Telling a great story often involves a deliberate alteration of emotions. In this paper, we objectively measure and analyze the narrative trajectories of stories in public speaking and their impact on subjective ratings. We conduct the analysis using the transcripts of over 2000 TED talks and estimate potential audience response using over 5 million spontaneous annotations from the viewers. We use IBM Watson Tone Analyzer to extract sentence-wise emotion, language, and social scores. Our study indicates that it is possible to predict (with AUC as high as 0.88) the subjective ratings of the audience by analyzing the narrative trajectories. Additionally, we find that some trajectories (for example, a flat trajectory of joy) correlate well with some specific ratings (e.g. “Longwinded”) assigned by the viewers. Such an association could be useful in forecasting audience responses using objective analysis.

Publication

M. Iftekhar Tanveer, Samiha Samrose, Raiyan Abdul Baten, and M. Ehsan Hoque. Awe the Audience: Awe the Audience: How the Narrative Trajectories Affect Audience Perception in Public Speaking, In Proceedings of the ACM Conference on Human Factors in Computing Systems (CHI’18), Montreal, Canada, 2018

Complete Code and Data

Github Repository

Supported Operating Systems

Tested on Linux (CentOS) and OSX. Should run on Windows as well.

Installation Instructions

  1. For python distribution, you can install anaconda or miniconda (a mini version of anaconda)
  2. Download and extract the zip file and enter to the extracted folder:cd tedanalytics
  3. Install the requirements:pip install -r requirements.txt
  4. Install IBM Watson Developer Cloud using the following command:pip install –upgrade watson-developer-cloud
  5. To reproduce all the results shown in the paper, run:python ted_talk_experiments.py
  6. (Optional) If you want to extract the IBM scores yourself, you need to create an account for IBM Watson tone analyzer service (Even a free account will work).

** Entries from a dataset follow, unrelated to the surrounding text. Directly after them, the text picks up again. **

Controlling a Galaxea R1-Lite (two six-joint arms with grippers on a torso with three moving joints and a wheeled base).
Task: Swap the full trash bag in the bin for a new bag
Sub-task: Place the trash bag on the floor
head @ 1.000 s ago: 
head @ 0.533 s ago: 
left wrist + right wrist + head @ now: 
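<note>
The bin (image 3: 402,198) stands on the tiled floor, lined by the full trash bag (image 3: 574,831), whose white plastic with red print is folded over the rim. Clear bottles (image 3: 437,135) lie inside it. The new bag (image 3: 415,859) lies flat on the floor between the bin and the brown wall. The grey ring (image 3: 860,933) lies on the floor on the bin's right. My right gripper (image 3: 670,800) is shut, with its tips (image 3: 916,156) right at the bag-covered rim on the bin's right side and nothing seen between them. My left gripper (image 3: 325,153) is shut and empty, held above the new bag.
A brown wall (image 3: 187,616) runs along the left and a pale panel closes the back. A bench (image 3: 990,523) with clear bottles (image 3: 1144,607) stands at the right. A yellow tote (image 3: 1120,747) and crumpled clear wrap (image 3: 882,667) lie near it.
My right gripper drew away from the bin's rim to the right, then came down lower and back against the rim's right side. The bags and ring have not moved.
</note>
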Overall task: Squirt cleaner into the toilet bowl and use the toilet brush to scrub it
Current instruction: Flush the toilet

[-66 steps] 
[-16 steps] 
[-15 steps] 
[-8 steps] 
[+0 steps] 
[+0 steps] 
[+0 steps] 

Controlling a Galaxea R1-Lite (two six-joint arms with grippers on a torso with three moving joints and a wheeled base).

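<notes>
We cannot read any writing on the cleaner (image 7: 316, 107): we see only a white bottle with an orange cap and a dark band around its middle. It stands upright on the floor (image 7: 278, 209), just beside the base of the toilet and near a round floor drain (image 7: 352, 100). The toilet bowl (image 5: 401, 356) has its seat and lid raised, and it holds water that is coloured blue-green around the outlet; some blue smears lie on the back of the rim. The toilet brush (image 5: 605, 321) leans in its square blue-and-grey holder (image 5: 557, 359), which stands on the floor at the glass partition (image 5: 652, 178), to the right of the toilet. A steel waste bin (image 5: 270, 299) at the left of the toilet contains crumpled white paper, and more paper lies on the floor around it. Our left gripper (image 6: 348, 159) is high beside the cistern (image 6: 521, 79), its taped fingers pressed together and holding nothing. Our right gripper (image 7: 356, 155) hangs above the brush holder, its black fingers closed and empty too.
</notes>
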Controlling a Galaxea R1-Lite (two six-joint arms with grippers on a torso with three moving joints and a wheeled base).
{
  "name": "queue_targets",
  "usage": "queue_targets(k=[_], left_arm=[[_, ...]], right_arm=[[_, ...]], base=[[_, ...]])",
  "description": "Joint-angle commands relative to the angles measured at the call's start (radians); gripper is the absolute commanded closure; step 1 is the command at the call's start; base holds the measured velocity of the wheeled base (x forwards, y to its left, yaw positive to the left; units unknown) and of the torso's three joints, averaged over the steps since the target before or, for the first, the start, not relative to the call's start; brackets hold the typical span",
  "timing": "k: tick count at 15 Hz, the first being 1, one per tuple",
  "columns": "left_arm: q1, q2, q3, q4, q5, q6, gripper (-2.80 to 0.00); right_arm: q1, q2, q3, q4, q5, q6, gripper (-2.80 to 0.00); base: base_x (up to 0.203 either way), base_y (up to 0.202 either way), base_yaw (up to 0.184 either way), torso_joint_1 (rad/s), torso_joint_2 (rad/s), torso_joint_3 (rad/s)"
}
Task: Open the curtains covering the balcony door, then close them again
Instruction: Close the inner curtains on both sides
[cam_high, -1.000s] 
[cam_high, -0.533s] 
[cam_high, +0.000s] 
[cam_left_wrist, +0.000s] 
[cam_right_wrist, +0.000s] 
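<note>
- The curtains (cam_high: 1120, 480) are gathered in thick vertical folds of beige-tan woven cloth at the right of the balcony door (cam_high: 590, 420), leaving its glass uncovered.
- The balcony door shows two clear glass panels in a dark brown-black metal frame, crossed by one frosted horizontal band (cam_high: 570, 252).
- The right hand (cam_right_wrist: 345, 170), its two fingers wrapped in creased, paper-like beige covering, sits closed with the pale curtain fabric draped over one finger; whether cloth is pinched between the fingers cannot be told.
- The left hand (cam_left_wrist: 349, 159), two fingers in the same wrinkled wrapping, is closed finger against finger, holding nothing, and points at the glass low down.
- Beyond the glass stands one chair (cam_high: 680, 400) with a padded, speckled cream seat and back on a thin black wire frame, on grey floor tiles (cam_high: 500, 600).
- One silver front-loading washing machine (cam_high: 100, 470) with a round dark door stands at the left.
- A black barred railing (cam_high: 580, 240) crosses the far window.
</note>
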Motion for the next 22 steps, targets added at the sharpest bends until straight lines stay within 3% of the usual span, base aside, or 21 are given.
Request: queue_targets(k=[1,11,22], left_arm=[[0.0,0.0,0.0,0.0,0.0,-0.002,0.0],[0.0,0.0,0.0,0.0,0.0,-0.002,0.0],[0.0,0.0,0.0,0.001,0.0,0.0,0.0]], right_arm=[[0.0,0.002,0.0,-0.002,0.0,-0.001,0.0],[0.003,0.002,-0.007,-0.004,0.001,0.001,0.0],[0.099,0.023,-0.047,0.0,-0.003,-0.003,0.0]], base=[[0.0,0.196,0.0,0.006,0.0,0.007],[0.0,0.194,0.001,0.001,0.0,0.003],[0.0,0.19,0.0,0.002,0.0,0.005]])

Then, edit the bluemix_key.py file and put the credentials (username and password) provided in the service key.Then run: python bluemix.py
  7. (Optional) If you want to crawl the data from TED.com, run:python ted_talk_new_crawler.py

Notes

  1. We provided the TED talk transcripts and the IBM scores within the repository (please check the “talks” folder and the “bluemix_sentiment” folder).
  2. The credentials to be written in bluemix_key.py file are different than the account login username and password.
  3. TED.com occasionally changes the format of the website and the meta content. In that case, the existing crawler will fail and that issue needs to be taken care of separately.
  4. The data is stored in pickle format. To read pickle files, use the pickle library in python: https://docs.python.org/2/library/pickle.html.
  5. The code is inline documented, so you can get the necessary information to EXACTLY replicate the experiments (even for other data sets).